**Task goal:** The required output is the stretch from the line containing "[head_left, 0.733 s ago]" through the line containing "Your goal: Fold" in the records below, unaltered and with no pictures.

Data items
'''

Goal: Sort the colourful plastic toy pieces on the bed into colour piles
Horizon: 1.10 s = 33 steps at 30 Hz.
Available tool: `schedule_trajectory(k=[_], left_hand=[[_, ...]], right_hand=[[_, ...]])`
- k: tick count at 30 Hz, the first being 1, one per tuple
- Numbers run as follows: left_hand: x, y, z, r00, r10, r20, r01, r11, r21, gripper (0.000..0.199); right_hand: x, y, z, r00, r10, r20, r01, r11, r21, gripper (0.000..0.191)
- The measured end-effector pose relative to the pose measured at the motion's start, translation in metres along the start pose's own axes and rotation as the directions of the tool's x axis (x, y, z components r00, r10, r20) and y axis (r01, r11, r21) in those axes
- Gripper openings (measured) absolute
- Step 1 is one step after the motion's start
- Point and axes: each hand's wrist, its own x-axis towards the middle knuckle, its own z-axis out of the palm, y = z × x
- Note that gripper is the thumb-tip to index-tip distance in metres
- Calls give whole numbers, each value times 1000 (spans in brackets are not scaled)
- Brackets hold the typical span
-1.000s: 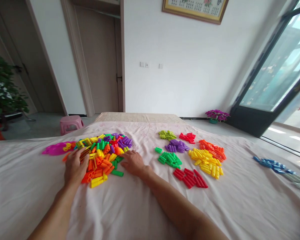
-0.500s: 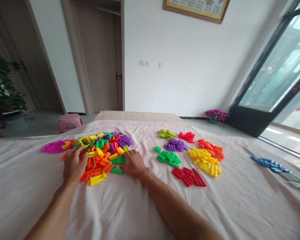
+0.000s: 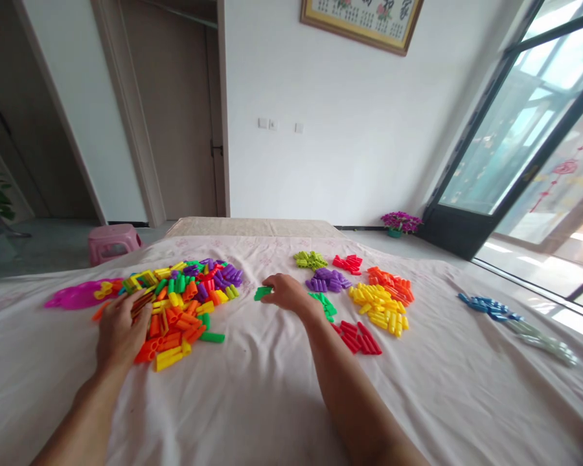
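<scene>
My right hand is above the pale cloth between the mixed pile and the sorted groups, its fingertips closed on a green plastic tube piece. Whether it grips more than one piece is hard to make out. My left hand rests at the left side of the mixed pile of plastic tubes, thumb and fingers apart around some orange-brown pieces. Green tubes lie grouped just beyond my right wrist, partly hidden by it. Close by are red tubes and purple tubes.
Yellow tubes, orange tubes, lime tubes and more red pieces form separate groups. Blue pieces and clear pieces lie far right. A magenta plastic item sits left of the pile. A pink stool stands beyond.
My right hand has lifted from the pile's right edge and moved right, carrying green. My left hand stays at the pile. The view has turned slightly right.
</scene>
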Motion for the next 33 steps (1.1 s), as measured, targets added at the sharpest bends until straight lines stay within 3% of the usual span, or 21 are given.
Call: schedule_trajectory(k=[4, 9, 12, 16, 20, 25, 29, 33], left_hand=[[-1, 0, -1, 1000, -13, 4, 13, 1000, 5, 54], [0, 0, -1, 1000, 4, 9, -4, 1000, -6, 54], [0, 0, -1, 1000, 6, 0, -6, 1000, 3, 53], [0, 1, -1, 1000, 11, -3, -11, 1000, -1, 53], [-1, 1, -1, 1000, 20, -3, -20, 1000, -21, 53], [-2, 0, -1, 1000, 18, -21, -19, 998, -54, 48], [-2, 2, -2, 1000, 12, -15, -12, 998, -54, 49], [-2, 4, -2, 1000, 4, -12, -4, 999, -40, 51]], right_hand=[[-12, 36, -32, 991, 132, -33, -134, 988, -74, 38], [-23, 69, -37, 931, 364, -28, -364, 919, -154, 45], [-24, 71, -39, 922, 387, -10, -384, 912, -144, 40], [-16, 50, -37, 939, 325, -114, -336, 936, -104, 32], [-3, 13, -8, 982, 120, -145, -122, 992, -8, 32], [10, -24, 57, 982, -160, -99, 169, 981, 94, 48], [18, -36, 94, 978, -205, -31, 207, 977, 50, 66], [22, -37, 104, 978, -207, 1, 207, 978, 1, 63]])
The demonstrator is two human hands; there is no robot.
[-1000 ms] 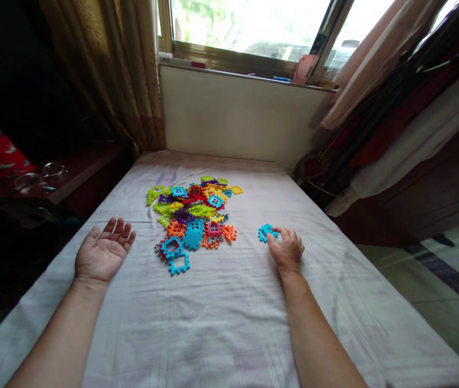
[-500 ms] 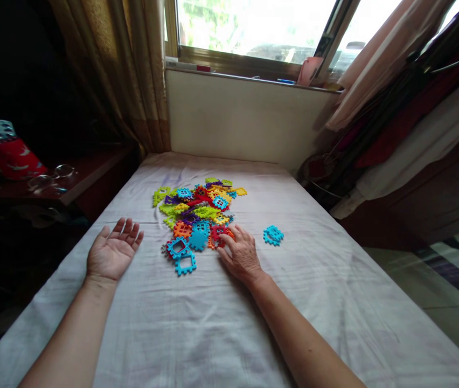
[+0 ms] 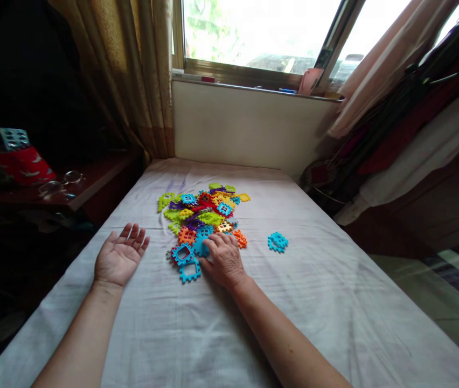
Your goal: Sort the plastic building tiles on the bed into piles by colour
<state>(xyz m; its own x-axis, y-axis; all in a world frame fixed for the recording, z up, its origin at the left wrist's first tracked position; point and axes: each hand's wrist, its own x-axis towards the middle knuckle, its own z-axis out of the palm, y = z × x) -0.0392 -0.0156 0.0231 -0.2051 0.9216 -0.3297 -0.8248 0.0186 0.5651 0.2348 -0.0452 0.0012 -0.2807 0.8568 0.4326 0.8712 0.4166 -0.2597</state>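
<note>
A heap of colourful notched plastic building pieces (image 3: pixel 210 218) lies on the bed sheet, some solid and some with window frames. My right hand (image 3: pixel 224 258) rests palm down over the heap's near edge, its thumb apart from the bent fingers. The fingertips touch a solid blue piece (image 3: pixel 200 248); the palm hides what lies beneath. Left of that hand are two blue square frames, the nearer one (image 3: pixel 189 270) on the sheet. My left hand (image 3: pixel 119 258) lies palm up left of the heap, its fingers spread and holding nothing. A blue piece (image 3: pixel 278 242) lies apart on the right.
The pale sheet (image 3: pixel 314 312) covers a bed that reaches to the wall under a window. On the left, a dark table (image 3: pixel 96 180) bears glasses (image 3: pixel 62 183) and a red pouch (image 3: pixel 31 166). Clothes (image 3: pixel 411 118) hang along the right side.
My right hand has moved left across the near edge of the heap, from the red and orange pieces to the solid blue one. My left hand keeps its palm-up pose. The view has shifted slightly.
</note>
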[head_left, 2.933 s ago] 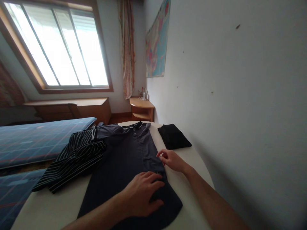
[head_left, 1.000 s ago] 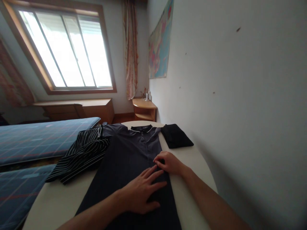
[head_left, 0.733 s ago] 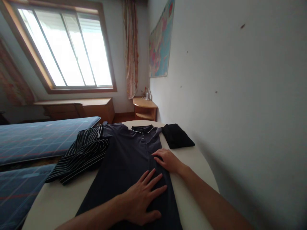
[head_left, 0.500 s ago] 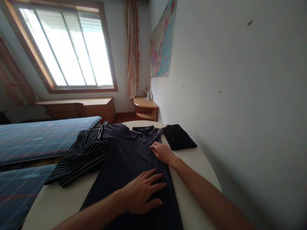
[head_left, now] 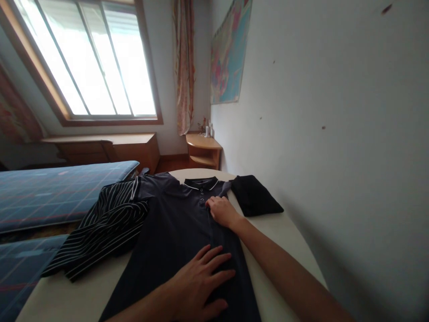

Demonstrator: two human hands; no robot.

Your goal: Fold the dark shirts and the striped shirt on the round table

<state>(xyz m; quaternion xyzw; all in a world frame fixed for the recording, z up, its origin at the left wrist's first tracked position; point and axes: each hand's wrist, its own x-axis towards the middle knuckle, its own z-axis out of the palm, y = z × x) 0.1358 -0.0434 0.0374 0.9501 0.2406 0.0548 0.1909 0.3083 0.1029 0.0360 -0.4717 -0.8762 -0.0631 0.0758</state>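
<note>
A dark navy polo shirt [head_left: 167, 232] lies spread front up, its white-trimmed collar at the far end. My left hand [head_left: 201, 279] rests flat on the shirt's lower body, fingers spread. Below the button placket, my right hand [head_left: 221, 211] has its fingers bent together on the shirt, pinching the cloth where a crease runs down; the fingertips are partly hidden. A black-and-white striped garment [head_left: 107, 223] lies loosely heaped at the left, against the shirt's sleeve. To the right of the collar sits a folded black garment [head_left: 256, 196].
The pale round table [head_left: 284, 259] carries the clothes, close to the white wall [head_left: 335, 170] on the right. Blue plaid mattresses [head_left: 67, 192] lie to the left. A wooden corner shelf [head_left: 203, 142] and a desk [head_left: 134, 145] stand beyond, near the window.
My right hand has shifted slightly left, its fingers more bent at the cloth. The left hand stays spread on the shirt. The camera view has moved a little.
</note>
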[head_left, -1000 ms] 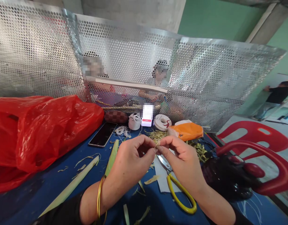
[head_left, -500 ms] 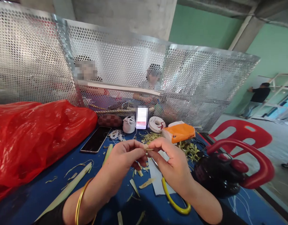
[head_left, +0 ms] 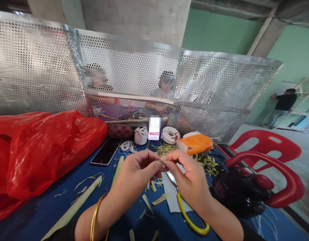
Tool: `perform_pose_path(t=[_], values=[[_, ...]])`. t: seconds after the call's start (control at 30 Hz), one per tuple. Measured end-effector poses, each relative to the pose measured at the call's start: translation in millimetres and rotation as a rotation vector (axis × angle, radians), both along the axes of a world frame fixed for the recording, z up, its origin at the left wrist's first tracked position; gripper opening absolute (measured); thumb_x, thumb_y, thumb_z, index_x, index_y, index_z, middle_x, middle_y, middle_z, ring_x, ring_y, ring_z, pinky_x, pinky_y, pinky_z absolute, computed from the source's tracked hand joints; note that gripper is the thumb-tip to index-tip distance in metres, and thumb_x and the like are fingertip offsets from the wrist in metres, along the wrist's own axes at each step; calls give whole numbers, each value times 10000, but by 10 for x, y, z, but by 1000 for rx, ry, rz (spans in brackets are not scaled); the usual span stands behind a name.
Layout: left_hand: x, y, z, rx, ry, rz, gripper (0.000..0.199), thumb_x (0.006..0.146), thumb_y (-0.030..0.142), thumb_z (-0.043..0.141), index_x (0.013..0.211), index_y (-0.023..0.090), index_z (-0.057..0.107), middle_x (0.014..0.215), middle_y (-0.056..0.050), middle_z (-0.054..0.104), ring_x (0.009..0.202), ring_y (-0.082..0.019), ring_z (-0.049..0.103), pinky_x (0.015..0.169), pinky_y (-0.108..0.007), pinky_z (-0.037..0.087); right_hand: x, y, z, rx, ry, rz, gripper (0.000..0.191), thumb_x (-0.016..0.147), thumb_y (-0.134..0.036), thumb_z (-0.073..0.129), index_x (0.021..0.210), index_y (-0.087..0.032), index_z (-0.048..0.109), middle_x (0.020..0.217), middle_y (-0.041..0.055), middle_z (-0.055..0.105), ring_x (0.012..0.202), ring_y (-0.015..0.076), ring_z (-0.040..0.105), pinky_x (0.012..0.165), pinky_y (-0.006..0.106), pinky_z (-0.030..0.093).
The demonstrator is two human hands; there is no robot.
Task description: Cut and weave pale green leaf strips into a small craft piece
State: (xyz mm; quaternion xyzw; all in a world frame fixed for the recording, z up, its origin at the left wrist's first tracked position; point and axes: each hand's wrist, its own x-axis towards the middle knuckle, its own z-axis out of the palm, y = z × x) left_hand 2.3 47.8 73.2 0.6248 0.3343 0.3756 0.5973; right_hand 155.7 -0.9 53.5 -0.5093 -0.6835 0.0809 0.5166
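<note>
Between the fingertips of both hands is a small pale piece of plant strip (head_left: 163,159), mostly covered by the fingers. My left hand (head_left: 136,174), with a gold bangle (head_left: 95,217) at its wrist, pinches it from the left. From the other side my right hand (head_left: 188,175) pinches it with thumb and forefinger. Partly beneath the right hand lie yellow-handled scissors (head_left: 185,216) on a white paper sheet (head_left: 172,198). Pale strip scraps (head_left: 160,199) are scattered on the blue tabletop below the hands.
A red plastic bag (head_left: 49,150) fills the left, beside a dark phone (head_left: 107,151) and a long pale stalk (head_left: 76,206). Behind are a thread spool (head_left: 141,135), a lit phone (head_left: 154,129), a ribbon reel (head_left: 170,134) and an orange tissue pack (head_left: 196,144). A black kettle (head_left: 239,190) stands right.
The view has shifted slightly, so everything sits a little lower and further right. Both hands stay together, fingertips now closer around the strip, which shows less than before.
</note>
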Motion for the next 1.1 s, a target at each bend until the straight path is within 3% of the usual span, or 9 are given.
perform_pose_path(t=[0.3, 0.47, 0.77, 1.1], values=[[-25, -80, -24, 479, 242, 112, 57, 755, 195, 591, 747, 181, 645, 649, 30, 632, 598, -104, 557, 569, -207, 425, -33, 0, 23, -90, 99, 3, 165, 909, -268, 547, 763, -192, 565, 683, -31, 570, 625, 116, 526, 586, 202, 413], [-27, -92, -45, 598, 293, 156, 75, 760, 238, 598, 741, 182, 642, 682, 19, 645, 623, -115, 567, 595, -231, 425, -32, -6, 10, -109, 108, -5, 173, 896, -282, 555, 751, -189, 571, 675, -27, 573, 632, 121, 533, 589, 202, 421], [-9, -25, -33, 263, 117, 22, 98, 758, 213, 542, 721, 168, 621, 659, -6, 654, 623, -133, 583, 586, -236, 450, -33, 12, 78, -298, 408, 167, 187, 869, -316, 598, 736, -186, 596, 640, -26, 585, 608, 118, 557, 570, 201, 455], [-27, -1, 24, 29, -24, -83, 88, 715, 208, 602, 688, 137, 648, 620, -9, 645, 606, -119, 577, 608, -234, 467, -21, 6, 59, -309, 528, 256, 93, 849, -277, 639, 798, -201, 622, 679, -30, 610, 638, 109, 588, 600, 196, 487]])
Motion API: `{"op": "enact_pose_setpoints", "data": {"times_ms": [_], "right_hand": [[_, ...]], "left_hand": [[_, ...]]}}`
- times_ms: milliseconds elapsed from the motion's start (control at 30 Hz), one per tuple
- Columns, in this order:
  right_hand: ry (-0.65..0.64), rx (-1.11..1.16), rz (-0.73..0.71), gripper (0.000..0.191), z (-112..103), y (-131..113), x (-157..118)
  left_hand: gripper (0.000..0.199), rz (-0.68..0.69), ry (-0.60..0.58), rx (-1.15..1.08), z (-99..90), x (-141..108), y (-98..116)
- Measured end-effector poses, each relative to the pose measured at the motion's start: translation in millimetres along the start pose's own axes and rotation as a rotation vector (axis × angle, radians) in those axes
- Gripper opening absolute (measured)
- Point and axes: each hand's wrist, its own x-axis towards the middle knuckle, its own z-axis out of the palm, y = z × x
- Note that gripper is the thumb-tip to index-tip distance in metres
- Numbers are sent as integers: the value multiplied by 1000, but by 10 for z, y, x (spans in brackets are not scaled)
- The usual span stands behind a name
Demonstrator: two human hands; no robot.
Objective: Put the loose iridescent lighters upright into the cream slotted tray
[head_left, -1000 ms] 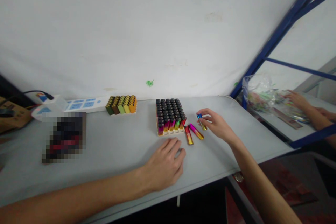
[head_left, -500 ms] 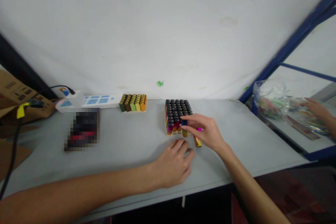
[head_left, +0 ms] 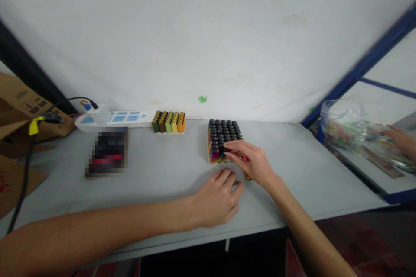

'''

**Solution for this problem:**
[head_left, 0.733 s ago] 
[head_left, 0.500 s ago] 
[head_left, now] 

Demonstrator: two human hands; no robot.

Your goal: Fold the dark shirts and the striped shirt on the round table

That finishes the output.